*What to work on*: Retype the listing without any alteration.

*Given information*:
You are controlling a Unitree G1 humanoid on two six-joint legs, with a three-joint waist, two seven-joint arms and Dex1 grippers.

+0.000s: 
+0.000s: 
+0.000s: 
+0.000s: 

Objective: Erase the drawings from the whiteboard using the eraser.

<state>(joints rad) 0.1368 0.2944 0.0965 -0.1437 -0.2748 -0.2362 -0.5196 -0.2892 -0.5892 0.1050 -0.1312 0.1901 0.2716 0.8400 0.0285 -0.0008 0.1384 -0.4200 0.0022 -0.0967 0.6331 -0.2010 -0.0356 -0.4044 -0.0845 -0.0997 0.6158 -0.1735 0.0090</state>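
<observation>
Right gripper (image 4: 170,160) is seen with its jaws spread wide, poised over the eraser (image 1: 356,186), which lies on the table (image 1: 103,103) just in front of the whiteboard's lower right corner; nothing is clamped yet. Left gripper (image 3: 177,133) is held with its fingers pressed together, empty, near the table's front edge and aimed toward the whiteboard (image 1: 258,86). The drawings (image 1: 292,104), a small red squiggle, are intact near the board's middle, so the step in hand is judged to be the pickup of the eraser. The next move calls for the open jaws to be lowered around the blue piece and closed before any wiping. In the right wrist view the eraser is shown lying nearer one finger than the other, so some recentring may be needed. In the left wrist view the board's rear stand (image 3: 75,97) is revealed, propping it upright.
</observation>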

*Answer below*:
You are controlling a Unitree G1 humanoid on two six-joint legs, with a three-joint waist, two seven-joint arms and Dex1 grippers.

+0.000s: 
+0.000s: 
+0.000s: 
+0.000s: 

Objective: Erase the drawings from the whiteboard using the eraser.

<state>(joints rad) 0.1368 0.2944 0.0965 -0.1437 -0.2748 -0.2362 -0.5196 -0.2892 -0.5892 0.1050 -0.1312 0.1901 0.2716 0.8400 0.0285 -0.0008 0.1384 -0.4200 0.0022 -0.0967 0.6331 -0.2010 -0.0356 -0.4044 -0.0845 -0.0997 0.6158 -0.1735 0.0090</state>
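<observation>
Right gripper (image 4: 170,160) is seen with its jaws spread wide, poised over the eraser (image 1: 356,186), which lies on the table (image 1: 103,103) just in front of the whiteboard's lower right corner; nothing is clamped yet. Left gripper (image 3: 177,133) is held with its fingers pressed together, empty, near the table's front edge and aimed toward the whiteboard (image 1: 258,86). The drawings (image 1: 292,104), a small red squiggle, are intact near the board's middle, so the step in hand is judged to be the pickup of the eraser. The next move calls for the open jaws to be lowered around the blue piece and closed before any wiping. In the right wrist view the eraser is shown lying nearer one finger than the other, so some recentring may be needed. In the left wrist view the board's rear stand (image 3: 75,97) is revealed, propping it upright.
</observation>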

This is the complete answer to the exercise.